Изменить размер шрифта - +

— Так то я тебе. А сам не пью ее с первого января сорок седьмого — зарекся. Только когда начальство с головной усадьбы приезжает, выпью стопку из уважения, или вот гость. А так глаза бы на нее не смотрели, — морщась сказал дядька. — Да и все по дням. Шестого августа сорок третьего курить бросил. Теперь уж не кажется, а раньше думал, будет день, и, как мать родную звать, забудешь, — он наполнил стопки, задумчиво посмотрел мне через плечо, куда-то в сторону печи, и в синих купоросных глазах открылась даль пережитого.

Я любил своего дядьку, хоть и редко виделся с ним, любил, когда он, обычно немногословный, вдруг зацепившись памятью за случайно мелькнувшее воспоминание, начинал рассказывать. В этих незамысловатых рассказах всегда поражала та достоверность, которая оплачена подлинной пережитостью.

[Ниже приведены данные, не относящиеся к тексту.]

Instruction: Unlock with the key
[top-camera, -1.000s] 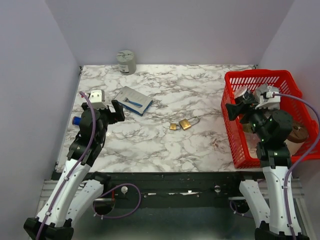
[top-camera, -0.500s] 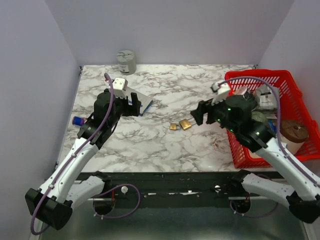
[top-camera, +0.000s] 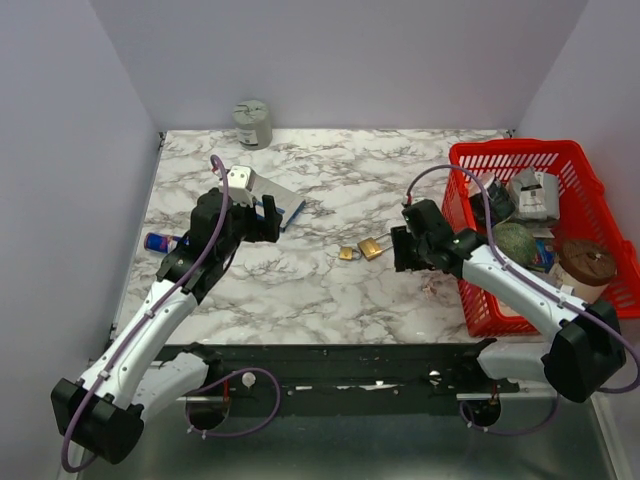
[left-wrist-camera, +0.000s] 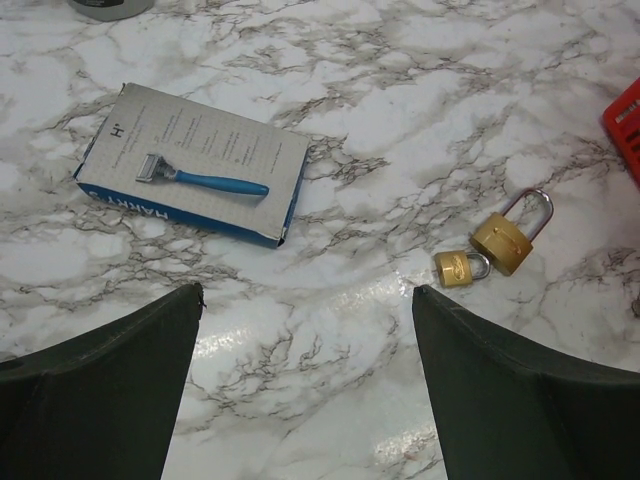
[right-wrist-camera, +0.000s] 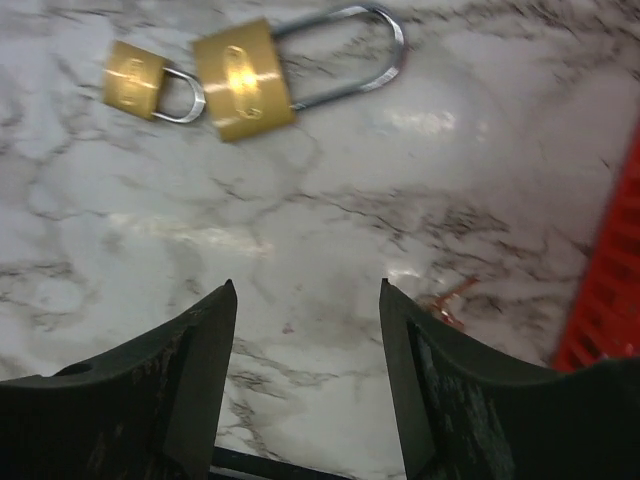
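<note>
Ahead of right gripper (right-wrist-camera: 306, 290), jaws apart, empty: large brass padlock (right-wrist-camera: 243, 93) touching small brass padlock (right-wrist-camera: 135, 80); left gripper (left-wrist-camera: 308, 292) wide, empty.

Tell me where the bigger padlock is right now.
In the top view, the bigger padlock lies on the table right of centre, next to the small padlock on its left, with the right claw just to its right.

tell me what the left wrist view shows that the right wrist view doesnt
Left wrist only: the razor box lying flat and the edge of a grey can. Right wrist only: a small reddish mark on the marble table. Both: the large padlock and small padlock lying side by side, and a sliver of the red basket.
</note>
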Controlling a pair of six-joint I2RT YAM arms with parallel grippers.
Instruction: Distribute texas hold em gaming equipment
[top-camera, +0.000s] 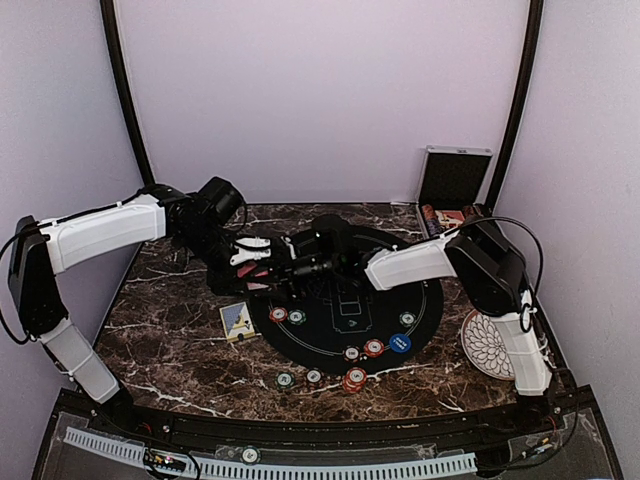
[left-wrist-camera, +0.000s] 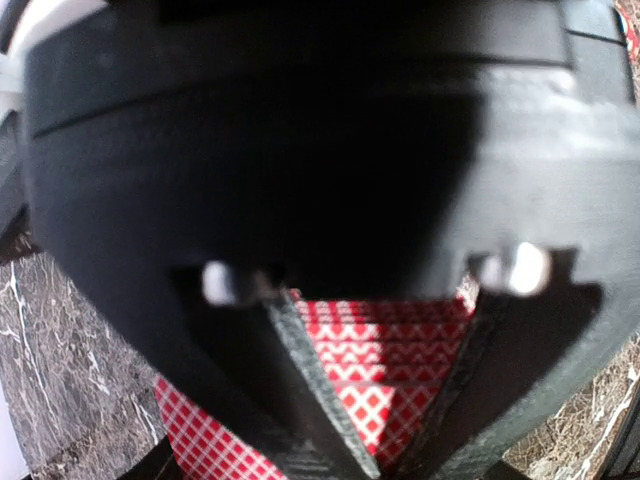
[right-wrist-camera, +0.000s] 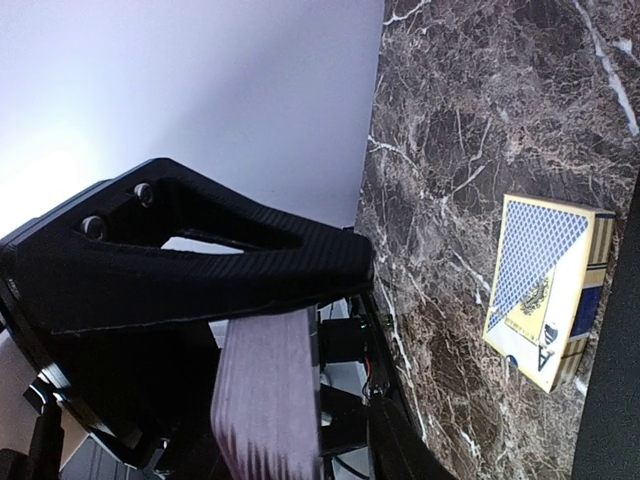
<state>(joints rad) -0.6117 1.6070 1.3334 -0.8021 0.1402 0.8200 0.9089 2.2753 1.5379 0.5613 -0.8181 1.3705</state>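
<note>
— Deck first: where is the red-backed deck?
— In the air over the left rim of the black mat, clamped between the fingers of the left pincer. The right pincer is right up against it, with one finger lying over the deck's edge
— So the dealing hasn't got far?
— I'd say not. No loose card shows on the counter or on the mat. The chips are further along. Several striped chips and a blue button sit on the mat, and two more chips and a red chip stack lie just off its near edge. The silver case at the back stands open with something red inside, so I judge there's more to hand out
— What can't you tell?
— Whether the right pincer has caught a card or merely stands parted, because its second finger is hidden. The arms also cover the mat's far left, and the left wrist view is mostly blurred black housing
</note>
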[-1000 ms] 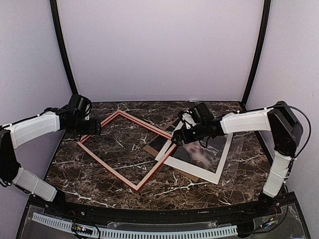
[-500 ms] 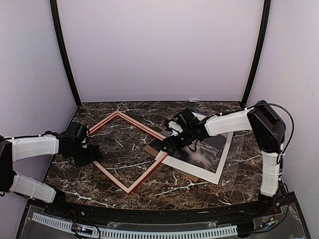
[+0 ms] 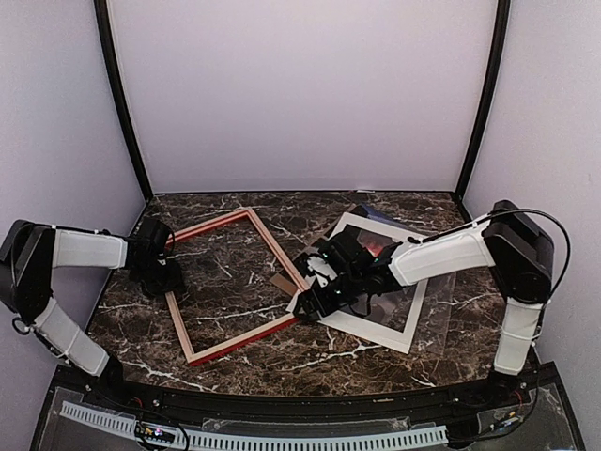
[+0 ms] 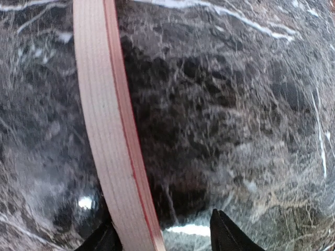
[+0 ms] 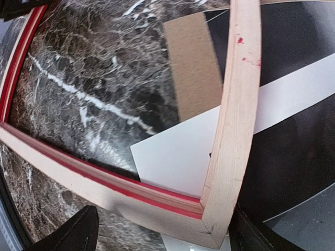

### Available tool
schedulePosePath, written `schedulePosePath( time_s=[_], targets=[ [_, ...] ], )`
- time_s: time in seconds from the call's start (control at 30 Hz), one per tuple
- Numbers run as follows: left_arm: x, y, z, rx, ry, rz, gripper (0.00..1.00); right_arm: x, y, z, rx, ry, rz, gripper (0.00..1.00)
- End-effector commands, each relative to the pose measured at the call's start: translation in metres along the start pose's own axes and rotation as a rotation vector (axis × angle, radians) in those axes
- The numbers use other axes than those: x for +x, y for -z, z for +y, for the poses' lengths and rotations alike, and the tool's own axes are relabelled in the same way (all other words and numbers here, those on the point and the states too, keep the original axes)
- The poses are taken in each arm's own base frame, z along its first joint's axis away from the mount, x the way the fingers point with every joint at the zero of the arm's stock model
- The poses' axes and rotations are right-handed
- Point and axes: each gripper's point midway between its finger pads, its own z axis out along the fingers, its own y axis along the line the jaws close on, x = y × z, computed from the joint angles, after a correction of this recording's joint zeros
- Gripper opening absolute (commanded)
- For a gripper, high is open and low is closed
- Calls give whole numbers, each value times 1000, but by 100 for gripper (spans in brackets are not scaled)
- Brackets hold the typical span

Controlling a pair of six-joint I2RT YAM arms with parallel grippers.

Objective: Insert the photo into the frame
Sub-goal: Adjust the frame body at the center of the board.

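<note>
Turning frame (image 3: 246,338) squarer than before; left fingers (image 4: 226,238) now straddle its rail.

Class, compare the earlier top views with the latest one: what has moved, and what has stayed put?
The frame swung clockwise in the top view, from a diamond to nearly square-on. The left gripper drew back toward its base, astride the left rail; the right gripper brought the right corner nearer the arms. The white mat and the photo look unmoved.
</note>
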Motion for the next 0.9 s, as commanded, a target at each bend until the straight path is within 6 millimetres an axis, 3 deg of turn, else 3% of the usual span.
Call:
schedulePosePath(
  time_s=[0.0, 0.17, 0.27, 0.43, 0.67, 0.77, 0.87],
  targets=[
    [-29, -13, -4, -59, -98, -13, 57, 1, -4, 65, -184, 37, -34, 86],
    [-61, -30, 19, -195, -146, 2, 57, 7, -15, 94, -248, 86, -13, 87],
    [-86, -38, 33, -282, -163, -11, 57, 1, -15, 106, -263, 132, -18, 89],
    [-114, -54, 51, -301, -129, -7, 57, -11, -7, 98, -186, 176, -39, 92],
    [-148, -73, 78, -375, -157, 1, 56, -20, 27, 31, 18, 82, -79, 95],
    [-167, -69, 74, -369, -185, -26, 58, -22, 54, -8, 127, 17, -113, 95],
    [-179, -56, 56, -290, -184, -63, 69, -15, 77, -49, 241, -68, -124, 96]
  ],
)
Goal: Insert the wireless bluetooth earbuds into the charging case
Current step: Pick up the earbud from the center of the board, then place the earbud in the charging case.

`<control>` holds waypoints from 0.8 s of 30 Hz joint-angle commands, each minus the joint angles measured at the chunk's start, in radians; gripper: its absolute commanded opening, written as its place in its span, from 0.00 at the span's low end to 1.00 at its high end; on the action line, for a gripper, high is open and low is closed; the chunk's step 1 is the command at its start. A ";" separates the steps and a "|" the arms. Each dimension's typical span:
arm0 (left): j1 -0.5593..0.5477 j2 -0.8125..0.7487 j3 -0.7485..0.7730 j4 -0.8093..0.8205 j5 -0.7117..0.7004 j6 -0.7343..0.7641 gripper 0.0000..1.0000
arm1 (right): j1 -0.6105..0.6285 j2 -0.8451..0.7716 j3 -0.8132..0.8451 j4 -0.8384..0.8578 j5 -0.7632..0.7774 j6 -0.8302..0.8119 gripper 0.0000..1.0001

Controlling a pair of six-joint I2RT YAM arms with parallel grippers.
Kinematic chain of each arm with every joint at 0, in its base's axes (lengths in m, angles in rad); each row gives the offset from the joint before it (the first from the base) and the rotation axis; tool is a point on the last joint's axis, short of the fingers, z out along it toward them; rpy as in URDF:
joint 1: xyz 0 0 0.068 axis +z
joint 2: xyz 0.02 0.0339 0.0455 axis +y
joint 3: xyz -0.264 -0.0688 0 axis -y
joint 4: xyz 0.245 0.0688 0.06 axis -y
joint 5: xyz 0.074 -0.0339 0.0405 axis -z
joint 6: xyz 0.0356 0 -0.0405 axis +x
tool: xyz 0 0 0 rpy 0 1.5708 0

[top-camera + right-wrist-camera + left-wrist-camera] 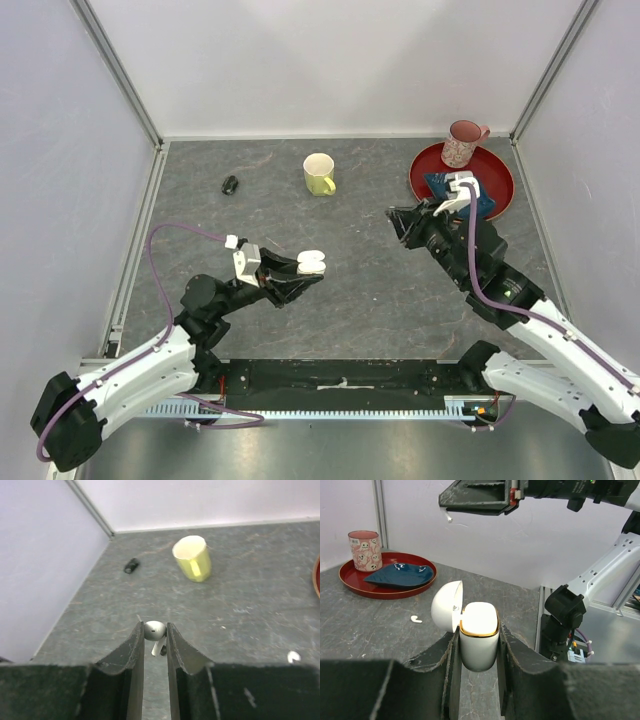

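Note:
My left gripper [303, 268] [478, 636] is shut on the white charging case [311, 262] [479, 642], holding it upright above the table. Its lid [446, 605] is swung open to the left, and the gold-rimmed top is glaring white. My right gripper [402, 222] [155, 631] is shut on a glossy white earbud [154, 629] with its stem pointing down. In the left wrist view that gripper [480, 497] hangs high above the case, apart from it. A second white earbud [416, 619] [293, 656] lies loose on the table.
A yellow mug [319, 174] [192, 557] stands at the back centre. A small black object [230, 184] [131, 565] lies at the back left. At the back right, a red plate [500, 172] [350, 582] carries a blue dish [400, 575] and a pink cup [462, 143] [365, 550].

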 commanded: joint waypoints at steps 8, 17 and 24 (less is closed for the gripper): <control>-0.002 0.004 0.042 0.064 -0.032 -0.017 0.02 | 0.304 0.074 0.062 0.219 0.151 -0.082 0.08; -0.004 0.001 0.032 0.078 -0.040 -0.020 0.02 | 0.573 0.174 0.048 0.388 0.331 -0.205 0.05; -0.002 -0.019 0.019 0.081 -0.051 -0.020 0.02 | 0.665 0.226 0.021 0.500 0.435 -0.272 0.01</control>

Он рассказывал, как бросил курить на Орловском плацдарме. Дядька был башнером. Их «тридцатьчетверку» насквозь прошило болванкой, командир, механик-водитель и радист были убиты. А дядька, контуженный, онемевший и оглохший, со сломанной голенью, провалялся в стальной коробке до ночи, то приходя в сознание, то погружаясь в забытье. У него все-таки хватило сил отдраить башенный люк и вывалиться на землю. Утром его подобрали санитары. Он пролежал в госпитале три с лишним месяца и уже не смог курить, потому что началась неудержимая рвота. Дядьке все чудился в табачном дыму запах размозженных и обгоревших тел товарищей. Он так и не брал с тех пор папиросы. Казалось, я сам пережил этот танковый бой где-то под Кромами. Я слышал, как грохотало в железном нутре «тридцатьчетверки», как ухала семидесятишестимиллиметровая пушка, после выстрела с клацаньем выбрасывая в гильзоприемник раскаленную гильзу и клубок кислой пороховой гари, от которой жгло гортань, а лицо и шея покрывались сальной копотью… Видел, как внутренние стенки вспыхивают фонтанчиками желто-красных звездчатых искр там, где мины или осколочные снаряды попадают в корпус…

Дядькин рассказ жил во мне несколько лет и бередил душу непрожитым, вызывая подростковую горечь, оттого что не пришлось воевать.

Это боль моего поколения, поколения военных подростков, погибавших под бомбами и обстрелами, умиравших от голода и старавшихся выжить. Нам вволю досталось лишений, но не дано было испытать укрепляющей ярости и ужаса боя, и, выжившие, мы ушибленно и тихо донашивали обноски погибших отцов, томясь неизъяснимой виной и неуверенностью до времени постаревших детей.

Тот, у кого за спиной хоть один такой августовский, раскаленный танковым зноем день, по-другому ощущает право на жизнь…

Руку дядька потерял уже в конце сорок четвертого под польским городком Сандомиром…

Он сидел передо мной с еще красным распаренным лицом и влажными после бани, сивыми, как жесть, волосами, зажав в единственной левой руке граненую стопку с водкой.

— Ну давай, дядь, по последней, раз ты бросил, — сказал я.

— Да деваться некуда было, вот и бросил. Ну давай, — он резко запрокинул голову, открывая сильную красную шею.

Я тоже выпил, поставил стопку и посмотрел на него.

— Да что говорить, Алеша, судьба, она по-разному поворачивается, — начал дядька, глядя мне через плечо. — Сам понимаешь, вернулся в сорок пятом — одна шинель да сапоги. А тут, в Щербаковке, немец хоть и не пожег ничего, но всю скотину извел. Обнищали, голодуха, бабы с пацанами только с леса кормились ягодами да грибами, картошку сажали. Сорок дворов было тогда, семь мужиков вернулось, а целых — трое. Ну, перезимовали с матерью. А в сорок шестом брат помог, купили телку у эстонцев. Думали, оклемаемся потихоньку. Косарь-то из меня, сам понимаешь, никакой, но накосили вместе с матерью, думали — дотянем до весны, свезли, свершили стожок, а он сгорел в зиму.